DENHAM SPRINGS – Memories of grief and despair remain vivid nearly one year after the Great Flood of 2016, but the aftermath brought Livingston Parish President Layton Ricks a strong sense of optimism.
Ricks discussed the natural disaster – among the worst four in the nation’s history – during his State of the Parish Address at the Livingston Parish Chamber of Commerce luncheon Aug. 9 at Forrest Grove Plantation.
“It was stressful as hell … heartbreaking and gut-wrenching,” he said. “But the way we responded said a lot about who we are as a parish.”
It was hard to feel any sense of optimism the day the flooding became imminent, Ricks said.
In fact, the severity was much of what caught him and most Livingston Parish and surrounding areas by surprise.
“A year ago today, who would’ve thought we’d have thought we’d have experienced what we did?” he said. “It started raining as we expected, and low and behold, it kept coming.”
The visual images of homes almost completely under water and roadways resembling waterways also come to mind for Ricks and other officials.
One of the worst sights came in the aftermath, Ricks said.
“A lot of things transpired, as you all know, but the worst of it was seeing all of our stuff in the front yard – all the things we’ve earned, acquired and inherited.”
The redemption came in the form of the response from residents, who have worked hard to rebound over the last year from what has become the benchmark flood, eclipsing the 1983 event.
“Everyone banded together to work as a team,” Ricks said. “Even people who didn’t like each other lived together and worked together.”
It also unified residents in a way perhaps never seen in Livingston Parish.
“When you look at all the coverage on the TV channels, it crossed race, gender, financial status … it took it all,” he said. “In the aftermath, we’ve seen people helping each other day in and day out.”
Economic fallout from the loss of businesses and residents triggered concern that the parish would see a nosedive in sale tax revenue.
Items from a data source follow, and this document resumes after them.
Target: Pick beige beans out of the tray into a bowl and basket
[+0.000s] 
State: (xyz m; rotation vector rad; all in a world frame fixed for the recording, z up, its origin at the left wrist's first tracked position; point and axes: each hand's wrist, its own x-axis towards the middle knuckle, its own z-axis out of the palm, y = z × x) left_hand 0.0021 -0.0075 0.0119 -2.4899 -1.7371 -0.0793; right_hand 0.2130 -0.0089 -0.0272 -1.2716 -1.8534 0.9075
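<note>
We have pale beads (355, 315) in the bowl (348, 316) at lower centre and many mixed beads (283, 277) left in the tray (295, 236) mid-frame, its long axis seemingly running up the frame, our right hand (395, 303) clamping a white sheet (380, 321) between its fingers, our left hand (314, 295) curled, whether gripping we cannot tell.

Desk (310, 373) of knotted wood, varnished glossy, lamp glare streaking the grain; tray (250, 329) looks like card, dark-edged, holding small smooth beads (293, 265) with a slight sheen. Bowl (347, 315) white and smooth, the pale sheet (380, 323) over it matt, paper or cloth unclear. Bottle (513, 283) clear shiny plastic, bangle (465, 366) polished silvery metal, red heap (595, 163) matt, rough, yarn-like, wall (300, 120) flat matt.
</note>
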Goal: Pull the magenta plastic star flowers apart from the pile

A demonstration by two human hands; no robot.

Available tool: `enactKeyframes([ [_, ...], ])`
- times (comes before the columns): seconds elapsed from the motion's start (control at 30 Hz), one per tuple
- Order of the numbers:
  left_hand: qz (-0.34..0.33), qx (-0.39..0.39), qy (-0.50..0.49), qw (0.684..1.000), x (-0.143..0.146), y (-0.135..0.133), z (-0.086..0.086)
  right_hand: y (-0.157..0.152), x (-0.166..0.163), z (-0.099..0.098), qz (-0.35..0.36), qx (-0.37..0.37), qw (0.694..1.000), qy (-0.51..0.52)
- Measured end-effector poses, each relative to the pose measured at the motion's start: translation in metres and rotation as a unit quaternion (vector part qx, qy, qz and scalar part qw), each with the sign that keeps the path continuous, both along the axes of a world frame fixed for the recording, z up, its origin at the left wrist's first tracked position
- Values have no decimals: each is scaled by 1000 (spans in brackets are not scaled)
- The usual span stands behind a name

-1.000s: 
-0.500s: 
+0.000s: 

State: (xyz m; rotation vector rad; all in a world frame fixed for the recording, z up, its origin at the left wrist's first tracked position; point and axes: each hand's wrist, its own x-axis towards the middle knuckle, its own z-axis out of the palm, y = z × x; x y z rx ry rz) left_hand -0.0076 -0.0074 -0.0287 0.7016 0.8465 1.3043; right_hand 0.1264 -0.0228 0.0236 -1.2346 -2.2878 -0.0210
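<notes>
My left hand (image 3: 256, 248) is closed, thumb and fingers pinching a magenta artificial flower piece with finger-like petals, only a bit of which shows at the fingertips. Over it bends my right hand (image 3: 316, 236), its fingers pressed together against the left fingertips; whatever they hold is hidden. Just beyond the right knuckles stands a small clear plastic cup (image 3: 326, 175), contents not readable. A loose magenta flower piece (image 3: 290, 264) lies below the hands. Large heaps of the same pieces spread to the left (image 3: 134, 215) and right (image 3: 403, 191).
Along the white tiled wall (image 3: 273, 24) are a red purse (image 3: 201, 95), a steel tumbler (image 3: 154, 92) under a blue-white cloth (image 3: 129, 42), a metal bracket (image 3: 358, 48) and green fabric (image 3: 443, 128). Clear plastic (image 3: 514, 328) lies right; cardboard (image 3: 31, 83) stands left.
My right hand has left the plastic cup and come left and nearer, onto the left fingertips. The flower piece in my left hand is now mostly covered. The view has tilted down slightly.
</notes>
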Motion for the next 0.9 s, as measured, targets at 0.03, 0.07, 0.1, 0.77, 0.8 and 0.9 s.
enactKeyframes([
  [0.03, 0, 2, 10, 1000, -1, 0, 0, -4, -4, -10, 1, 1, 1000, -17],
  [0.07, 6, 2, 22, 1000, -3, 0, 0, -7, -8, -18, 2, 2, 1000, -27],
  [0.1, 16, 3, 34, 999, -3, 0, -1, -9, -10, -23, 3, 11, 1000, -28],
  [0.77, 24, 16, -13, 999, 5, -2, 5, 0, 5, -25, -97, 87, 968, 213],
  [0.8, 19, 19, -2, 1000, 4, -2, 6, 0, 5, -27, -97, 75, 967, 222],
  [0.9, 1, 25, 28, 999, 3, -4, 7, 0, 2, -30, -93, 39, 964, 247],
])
Instead, it went the other direction.
Consumer purchases of automotive and building materials triggered 26 percent spike in sales tax revenue, which equated to $23.3 million.
“The sales have gone down as we’ve moved further from the flood, but so far we’ve held our own,” Ricks said. “We haven’t had to do any layoffs, in fact.”
In the wake of the flood, 13 commercial developments have been permitted throughout the parish and 23 more are under consideration. Also, 11 residential developments are under consideration, along with one mobile home park.
Ricks still expects a turnaround time of three to five years for the parish to regain its pre-flood economic and residential standing.
“Looking at what happened to Juban Crossing, I’d have thought it would take at least five years,” he said.
Ricks said he sees hope not only for a return to a pre-flood Livingston Parish, but one better than that.
“I see it that way because our employees are phenomenal and did what they had to do, and it says something about the quality of people here in the parish,” he said. “That’s what makes Livingston Parish special.”